Contributed by Steve Eidemiller on 10/10/2003 (steve.eidemiller@childrenshc.org)
This package includes exe and dll binaries from the following sources:
htdig http://www.htdig.org
Cygwin http://www.cygwin.com
catdoc http://packages.debian.org/stable/text/catdoc.html
xpdf http://www.foolabs.com/xpdf/download.html
This package contains Windows binaries built from the htdig 3.1.6 distro
using Cygwin 1.3.12-1 and gcc 2.95.3-5 (cygwin special). These binaries
have been tested on Windows 2000 Professional SP4, Windows 2000 Server SP4, and
Windows XP Professional SP1.
I mostly followed Jim Kerslake's "Idiot's Guide to installing ht://dig on Win32",
with a few modifications:
prefix=c:/htdig
CGIBIN_DIR=c:/Inetpub/wwwroot/cgi-bin
IMAGE_DIR=c:/Inetpub/wwwroot/htdig/images
IMAGE_URL_PREFIX=/htdig/images
SEARCH_DIR=c:/Inetpub/wwwroot/htdig
This date tag patch:
=======================================
FROM: Gilles Detillieux
DATE: 02/07/2002 13:40:30
SUBJECT: [htdig] PATCH - fix meta date tag parsing in 3.1.6
This patch fixes a problem introduced in 3.1.6's handling of use_doc_date,
which wasn't in the 3.1.5 patches for this feature. The new date parsing
code in 3.1.6 didn't allow a '-' character after the year in the content
attribute of meta date tags, but only allowed white space, which is
obviously not in accordance with the ISO 8601 date format standard.
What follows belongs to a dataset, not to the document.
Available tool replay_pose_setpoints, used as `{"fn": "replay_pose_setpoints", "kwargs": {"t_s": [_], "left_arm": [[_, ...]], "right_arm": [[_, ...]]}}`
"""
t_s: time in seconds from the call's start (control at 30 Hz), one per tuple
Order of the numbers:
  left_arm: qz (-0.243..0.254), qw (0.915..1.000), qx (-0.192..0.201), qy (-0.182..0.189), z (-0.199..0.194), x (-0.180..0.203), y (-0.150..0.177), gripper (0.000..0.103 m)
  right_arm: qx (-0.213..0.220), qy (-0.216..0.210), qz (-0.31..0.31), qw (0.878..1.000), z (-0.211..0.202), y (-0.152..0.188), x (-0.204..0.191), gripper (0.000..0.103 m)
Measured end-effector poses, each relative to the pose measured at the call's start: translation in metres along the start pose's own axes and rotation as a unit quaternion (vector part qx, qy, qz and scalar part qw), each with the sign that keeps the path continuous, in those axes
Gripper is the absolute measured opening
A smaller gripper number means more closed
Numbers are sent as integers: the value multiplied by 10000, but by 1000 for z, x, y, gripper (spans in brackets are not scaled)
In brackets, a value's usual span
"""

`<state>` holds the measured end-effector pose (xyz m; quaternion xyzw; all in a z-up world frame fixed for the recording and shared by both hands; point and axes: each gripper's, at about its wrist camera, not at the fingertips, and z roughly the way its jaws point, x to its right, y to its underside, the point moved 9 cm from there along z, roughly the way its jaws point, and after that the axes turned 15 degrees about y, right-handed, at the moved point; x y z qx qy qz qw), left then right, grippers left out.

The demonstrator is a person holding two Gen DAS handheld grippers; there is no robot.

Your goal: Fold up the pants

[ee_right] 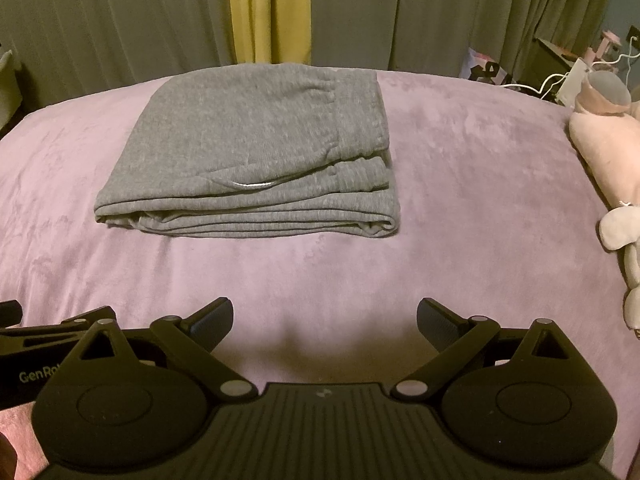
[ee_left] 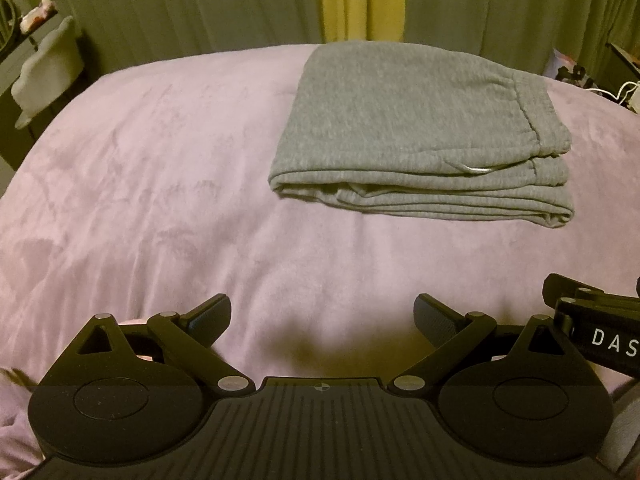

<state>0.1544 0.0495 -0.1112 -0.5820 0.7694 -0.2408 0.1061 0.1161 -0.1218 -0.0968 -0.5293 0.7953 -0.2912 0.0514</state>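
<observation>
Grey sweatpants (ee_left: 416,136) lie folded into a compact stack on the pink blanket (ee_left: 140,184), with the waistband and a white drawstring toward the right. They also show in the right wrist view (ee_right: 256,152), left of centre. My left gripper (ee_left: 322,316) is open and empty, held back from the pants over bare blanket. My right gripper (ee_right: 324,318) is open and empty too, also short of the pants. The right gripper's body shows at the right edge of the left wrist view (ee_left: 600,324).
Green curtains with a yellow strip (ee_right: 272,8) hang behind the bed. A pink and grey plush toy (ee_right: 612,168) lies at the right edge of the blanket. A nightstand with cables (ee_right: 568,72) stands far right. A pale chair (ee_left: 44,72) stands at left.
</observation>
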Motion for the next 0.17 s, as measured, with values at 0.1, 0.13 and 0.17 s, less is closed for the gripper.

Apply this patch in your main htdig-3.1.6 source directory using the
command: patch -p0 < this-message-file
--- htdig/Retriever.cc.orig Thu Jan 31 17:47:17 2002
+++ htdig/Retriever.cc Thu Feb 7 14:47:27 2002
@@ -1139,7 +1139,7 @@ parsedcdate(char *date)
year += 1900;
else if (year >= 19100) // seen some programs do it, why not check?
year -= (19100-2000);
- while (isspace(*s))
+ while (*s == '-' || isspace(*s))
s++;
// get month...
--
Gilles R. Detillieux E-mail: <>
Spinal Cord Research Centre WWW: http://www.scrc.umanitoba.ca/~grdetil
Dept. Physiology, U. of Manitoba Phone: (204)789-3766
Winnipeg, MB R3E 3J7 (Canada) Fax: (204)789-3930
=======================================
And, the following changes to the retry code in htlib\Connection.cc:
=======================================
To increase the number of retries for any given page, and to extend the timeout between retries,
the following four lines were changed in "htlib\Connection.cc". Lines changed are marked by "SteveE"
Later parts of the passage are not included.